The Dera provides free food and shelter every weekend for as many as hundreds of thousands of visitors who come to see the master – Maharaj Gurinder Singh – and to perform seva, or service. They in turn are cared for by volunteers, some of whom live at the Dera full-time.
Care and companionship are given to elderly residents. Tutoring and recreational facilities, including cricket and soccer fields, are provided for the children who live in the colony. Resident volunteers pay for only their food and utilities. All property belongs to the community through a charitable society.
But it is not just the place and its operation that make the Dera so impressive. What is astonishing is how much good will one encounters – and the many smiles one sees! The graciousness and commitment of the community, the way that people who enter the colony are treated with respect and dignity, the belief that all human beings have equal worth as children of one loving power – this one experiences in every corner of the Dera.
The Master recently said that the Dera works because people are given a good roof over their heads and food and a purpose in life. They emanate that sense of purpose as they serve a good greater than themselves by helping others. And when people are given the opportunity to serve, it seems that there is nothing that cannot be accomplished.
Feed 400,000 guests lunch and dinner? No problem. From 9,000 to 12,000 volunteers serve the meals in the langar, or free kitchen. The chapatti preparation begins at 2:30 a.m. in order for the ladies to hand cook the roughly 1,100,000 pieces of bread that are required on any given day. Fifty thousand guests are served at one time, and they are given some twenty minutes to eat their meal. Everyone wants to attend morning satsang? No problem. The shed that currently seats 500,000 is equipped with 26 jumbo screens, and 90 high-quality speakers. And because the crowds are increasing, the shed will be expanded to accommodate an additional 170,000. (The long-term plan is to be able to seat 2.1 million.)
The statistics are doubtless impressive, but the Dera is not about statistics. It is about people working to create a community where selfless service, love, harmony, and meditation are primary. At the Dera, one has the opportunity to learn the meaning of selfless service. One can see what can be achieved when selfless love is the guiding principle. And one can see some of that love and hear some of that joy when people sing their much-loved hymns while they work. Does bread cooked with love taste better? Do bricks formed with care make more beautiful buildings? The clean bathrooms, the swept lawns and streets, the lovely trees and flowers everywhere, all appear to say “yes.”
There are many ways to take up a broom and sweep the floor. You can do it mindlessly. You can see it as just a necessary chore. You can do it with resentment, wishing someone else had to do the task. Or you can relish the task and be grateful for the opportunity to serve.

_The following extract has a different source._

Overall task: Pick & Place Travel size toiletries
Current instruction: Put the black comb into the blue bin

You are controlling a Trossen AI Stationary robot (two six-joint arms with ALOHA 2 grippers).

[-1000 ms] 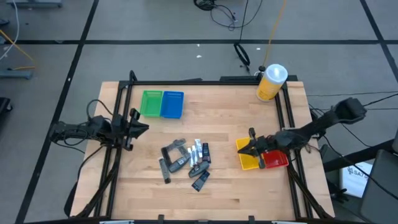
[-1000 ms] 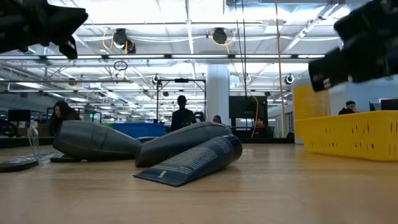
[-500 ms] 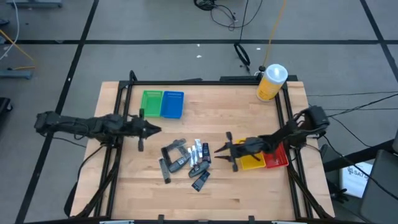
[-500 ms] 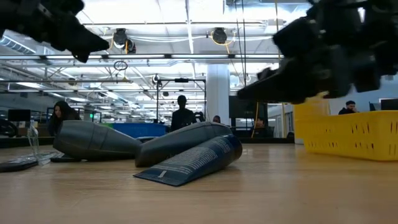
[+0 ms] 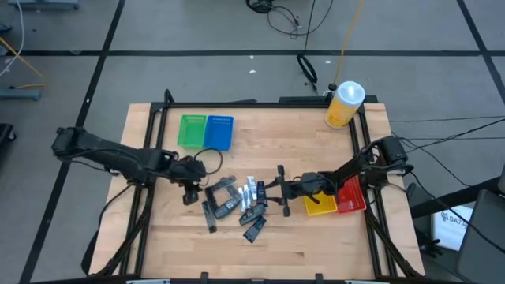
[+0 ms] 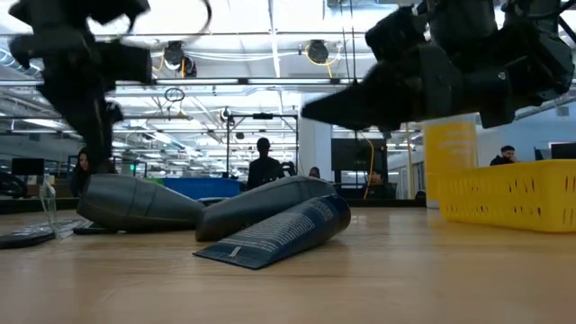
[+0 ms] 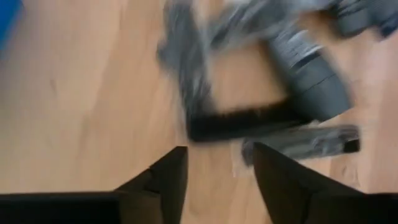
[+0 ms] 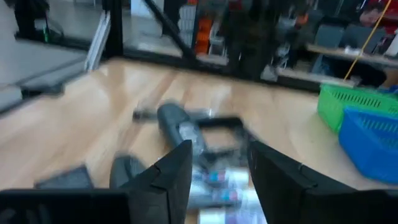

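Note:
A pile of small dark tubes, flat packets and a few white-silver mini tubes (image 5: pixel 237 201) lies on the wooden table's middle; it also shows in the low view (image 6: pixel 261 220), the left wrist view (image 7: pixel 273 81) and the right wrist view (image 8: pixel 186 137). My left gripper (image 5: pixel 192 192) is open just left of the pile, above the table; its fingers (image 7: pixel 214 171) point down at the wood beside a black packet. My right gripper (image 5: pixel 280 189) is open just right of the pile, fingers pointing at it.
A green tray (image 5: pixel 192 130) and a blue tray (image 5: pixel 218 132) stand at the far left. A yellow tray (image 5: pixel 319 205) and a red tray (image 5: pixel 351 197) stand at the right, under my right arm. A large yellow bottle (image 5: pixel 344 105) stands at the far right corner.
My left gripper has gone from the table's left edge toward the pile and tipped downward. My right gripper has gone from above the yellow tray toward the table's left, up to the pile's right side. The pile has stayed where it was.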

The Dera is not a perfect place – it is, after all inhabited by human beings, with all their frailties, aspirations, and shortcomings. But it is a place where everyone, no matter how poor or wealthy, skilled or unskilled, healthy or infirm, can contribute to the common good. Everyone can offer their time and energy in service.

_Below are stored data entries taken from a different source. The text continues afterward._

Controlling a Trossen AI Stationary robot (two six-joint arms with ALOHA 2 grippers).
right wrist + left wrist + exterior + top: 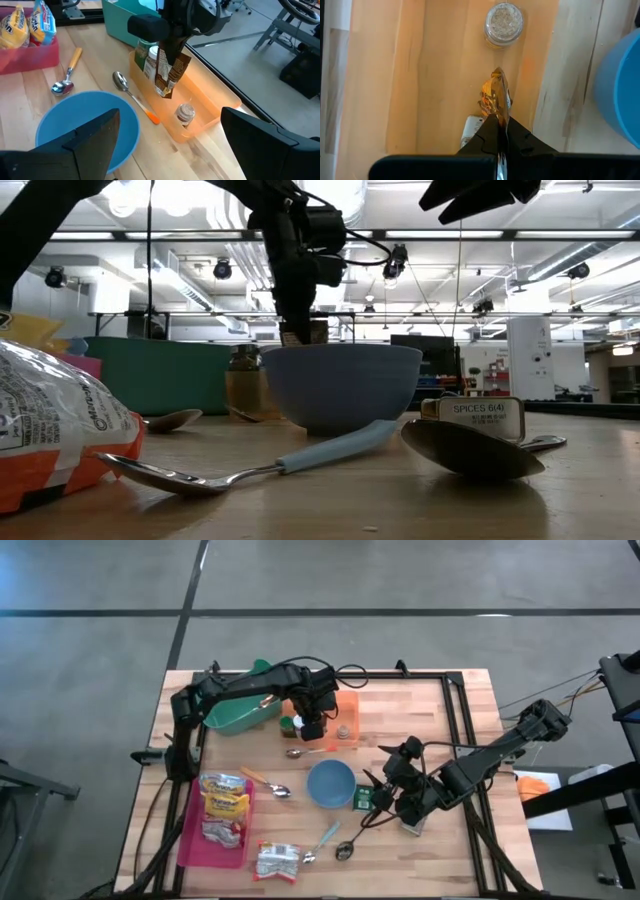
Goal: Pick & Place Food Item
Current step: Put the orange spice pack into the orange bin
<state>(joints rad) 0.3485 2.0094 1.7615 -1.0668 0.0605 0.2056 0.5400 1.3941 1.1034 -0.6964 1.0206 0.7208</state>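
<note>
A robotics lab or workshop in a large industrial hall. A wooden table (pixel 420 710) stands on a grey concrete floor (pixel 90 630). Beyond it are rows of ceiling lights (pixel 560 255), exposed ducts (pixel 200 275), a white pillar (pixel 524 360) and distant equipment.

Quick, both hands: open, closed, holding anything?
Left hand: closed on a brown snack packet above the orange tray.
Right hand: open, empty.
</note>
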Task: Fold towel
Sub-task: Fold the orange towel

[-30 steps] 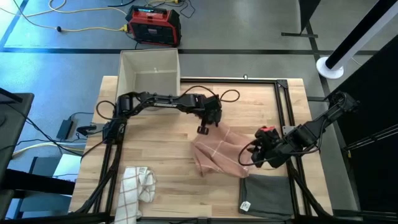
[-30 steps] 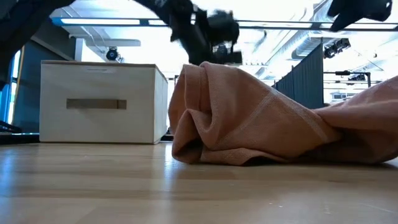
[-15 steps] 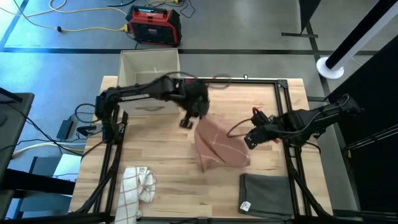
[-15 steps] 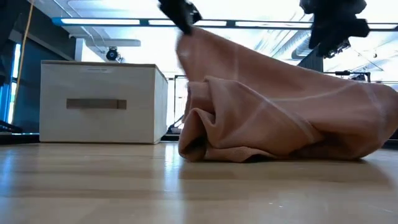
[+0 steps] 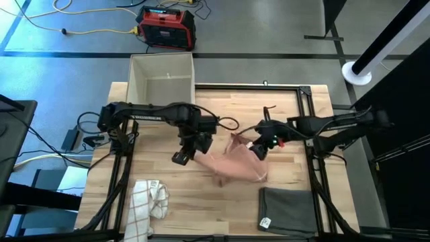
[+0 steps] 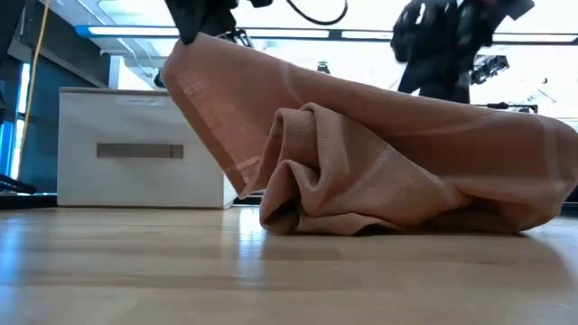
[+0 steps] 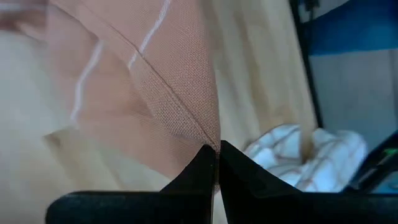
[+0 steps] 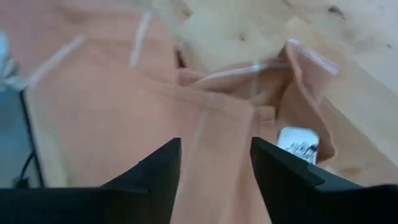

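Towels three: pink towel (image 5: 235,161), checked towel (image 5: 146,202), folded grey towel (image 5: 287,210)

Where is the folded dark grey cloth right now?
In the high view, the dark grey cloth lies flat at the table's near right corner, just below the pink towel and right of the white checked towel.

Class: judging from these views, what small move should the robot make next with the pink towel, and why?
Probably the left gripper, shut on a corner of the pink towel, should draw it outward to flatten it, since the rest lies bunched on the table beneath the open right gripper.
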Robot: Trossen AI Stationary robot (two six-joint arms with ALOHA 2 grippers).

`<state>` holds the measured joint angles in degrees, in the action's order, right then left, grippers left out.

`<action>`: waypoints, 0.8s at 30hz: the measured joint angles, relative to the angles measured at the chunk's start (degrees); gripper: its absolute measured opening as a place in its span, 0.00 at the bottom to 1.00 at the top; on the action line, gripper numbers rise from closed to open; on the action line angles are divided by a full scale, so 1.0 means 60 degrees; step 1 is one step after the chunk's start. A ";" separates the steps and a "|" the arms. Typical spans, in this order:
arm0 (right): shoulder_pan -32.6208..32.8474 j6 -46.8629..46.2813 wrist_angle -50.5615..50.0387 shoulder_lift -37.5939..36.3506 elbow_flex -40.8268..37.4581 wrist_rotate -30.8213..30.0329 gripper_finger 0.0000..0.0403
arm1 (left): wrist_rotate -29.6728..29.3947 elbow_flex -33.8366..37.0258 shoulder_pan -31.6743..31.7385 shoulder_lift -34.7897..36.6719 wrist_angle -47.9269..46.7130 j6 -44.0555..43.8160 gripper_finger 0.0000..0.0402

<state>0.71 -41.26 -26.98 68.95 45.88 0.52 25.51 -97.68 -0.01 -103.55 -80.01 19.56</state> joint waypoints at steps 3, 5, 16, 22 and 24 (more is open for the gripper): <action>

The spirit of the Dera is not contained inside its walls. We can carry its spirit of love with us. Wherever we live, and whatever we do, every person is being given the opportunity to serve. We just have to see it. In Spiritual Perspectives, Vol. III, Maharaj Charan Singh says:
The Dera is not built of mortar and bricks. It is built on seva and love and devotion and humility and meditation. And we have to build our whole life on these principles.…

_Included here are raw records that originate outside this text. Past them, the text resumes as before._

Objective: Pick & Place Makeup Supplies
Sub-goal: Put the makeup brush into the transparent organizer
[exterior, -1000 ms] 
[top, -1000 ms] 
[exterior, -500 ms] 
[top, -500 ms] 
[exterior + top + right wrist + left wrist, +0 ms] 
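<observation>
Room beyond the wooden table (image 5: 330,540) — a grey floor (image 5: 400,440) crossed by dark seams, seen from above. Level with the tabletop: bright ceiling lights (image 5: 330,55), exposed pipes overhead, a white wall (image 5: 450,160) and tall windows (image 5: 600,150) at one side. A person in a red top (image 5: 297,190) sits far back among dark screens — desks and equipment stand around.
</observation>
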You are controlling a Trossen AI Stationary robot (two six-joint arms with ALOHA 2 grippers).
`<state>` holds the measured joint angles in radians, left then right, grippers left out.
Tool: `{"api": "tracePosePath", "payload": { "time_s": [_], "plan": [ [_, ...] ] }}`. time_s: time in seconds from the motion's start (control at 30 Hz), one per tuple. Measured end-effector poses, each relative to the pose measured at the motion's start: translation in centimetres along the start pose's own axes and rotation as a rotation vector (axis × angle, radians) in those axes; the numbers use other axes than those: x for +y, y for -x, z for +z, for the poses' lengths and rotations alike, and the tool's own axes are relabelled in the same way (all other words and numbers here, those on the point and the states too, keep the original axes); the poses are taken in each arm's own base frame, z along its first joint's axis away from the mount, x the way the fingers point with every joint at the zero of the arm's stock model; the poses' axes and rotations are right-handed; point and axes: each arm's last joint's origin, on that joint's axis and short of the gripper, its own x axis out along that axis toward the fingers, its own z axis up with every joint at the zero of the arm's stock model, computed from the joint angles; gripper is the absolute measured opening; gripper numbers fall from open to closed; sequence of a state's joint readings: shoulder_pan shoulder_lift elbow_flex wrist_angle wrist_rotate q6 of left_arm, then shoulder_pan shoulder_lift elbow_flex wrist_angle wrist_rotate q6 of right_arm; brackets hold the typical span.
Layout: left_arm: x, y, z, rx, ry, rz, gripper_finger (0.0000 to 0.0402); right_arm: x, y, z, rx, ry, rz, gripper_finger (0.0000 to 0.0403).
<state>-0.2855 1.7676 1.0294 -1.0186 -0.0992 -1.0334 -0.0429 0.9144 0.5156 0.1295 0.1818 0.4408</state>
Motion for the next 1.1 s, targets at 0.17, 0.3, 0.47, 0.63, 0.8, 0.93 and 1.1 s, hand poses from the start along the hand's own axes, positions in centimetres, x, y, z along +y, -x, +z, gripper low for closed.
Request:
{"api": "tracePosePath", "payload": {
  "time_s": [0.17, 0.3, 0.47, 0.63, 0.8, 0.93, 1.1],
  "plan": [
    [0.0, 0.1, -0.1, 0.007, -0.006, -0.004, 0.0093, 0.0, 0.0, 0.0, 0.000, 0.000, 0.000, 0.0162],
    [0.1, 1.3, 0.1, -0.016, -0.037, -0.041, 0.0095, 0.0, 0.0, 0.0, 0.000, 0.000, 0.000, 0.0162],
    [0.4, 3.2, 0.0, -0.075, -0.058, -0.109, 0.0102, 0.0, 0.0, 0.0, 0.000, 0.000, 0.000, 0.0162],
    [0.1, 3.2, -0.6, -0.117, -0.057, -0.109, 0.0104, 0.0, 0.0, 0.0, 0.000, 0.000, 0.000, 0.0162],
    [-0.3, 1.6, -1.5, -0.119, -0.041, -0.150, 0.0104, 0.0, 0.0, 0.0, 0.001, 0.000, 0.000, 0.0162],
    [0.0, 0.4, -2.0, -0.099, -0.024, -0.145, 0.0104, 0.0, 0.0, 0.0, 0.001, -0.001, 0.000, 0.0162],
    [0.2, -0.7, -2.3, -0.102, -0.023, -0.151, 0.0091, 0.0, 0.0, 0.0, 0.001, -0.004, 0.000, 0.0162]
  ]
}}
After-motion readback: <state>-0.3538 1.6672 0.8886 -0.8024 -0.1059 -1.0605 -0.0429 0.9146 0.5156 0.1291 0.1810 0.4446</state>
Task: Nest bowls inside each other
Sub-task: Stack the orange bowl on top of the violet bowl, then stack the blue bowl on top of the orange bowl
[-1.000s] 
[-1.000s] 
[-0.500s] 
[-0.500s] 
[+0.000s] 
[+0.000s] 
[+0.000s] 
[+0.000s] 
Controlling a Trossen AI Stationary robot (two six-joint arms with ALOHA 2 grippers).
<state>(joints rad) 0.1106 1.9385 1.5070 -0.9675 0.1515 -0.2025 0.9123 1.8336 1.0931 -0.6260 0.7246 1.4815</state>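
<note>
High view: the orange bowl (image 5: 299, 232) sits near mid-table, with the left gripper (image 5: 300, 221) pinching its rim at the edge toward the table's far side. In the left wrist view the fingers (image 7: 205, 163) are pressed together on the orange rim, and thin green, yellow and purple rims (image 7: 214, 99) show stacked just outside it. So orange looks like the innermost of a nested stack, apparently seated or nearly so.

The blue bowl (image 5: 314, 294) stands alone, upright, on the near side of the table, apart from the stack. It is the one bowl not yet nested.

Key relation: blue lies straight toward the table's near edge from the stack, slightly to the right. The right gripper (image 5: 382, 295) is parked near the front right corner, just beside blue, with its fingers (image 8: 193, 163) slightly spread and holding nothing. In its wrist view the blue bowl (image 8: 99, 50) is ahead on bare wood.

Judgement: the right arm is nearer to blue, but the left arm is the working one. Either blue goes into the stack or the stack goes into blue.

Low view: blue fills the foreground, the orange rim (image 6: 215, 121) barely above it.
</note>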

Wherever there is a sangat, there is a Dera. A Dera is not a place made of bricks. It is made up of devotees, of the lovers of the Lord, of the seekers of the Father…. The Dera is just your love, your harmony, your affection, your understanding and your cooperation with one another. That is the Dera.…
Our attitude should always be to help and to be a source of strength to people, and to be loving and kind to everybody.…Is there any place where the Lord doesn’t walk? … The real Dera is within you.
The only way to strengthen love is by meditation. There’s no other way, because the love which we get by experience cannot be compared to any other type of love
… and for that experience, meditation is necessary.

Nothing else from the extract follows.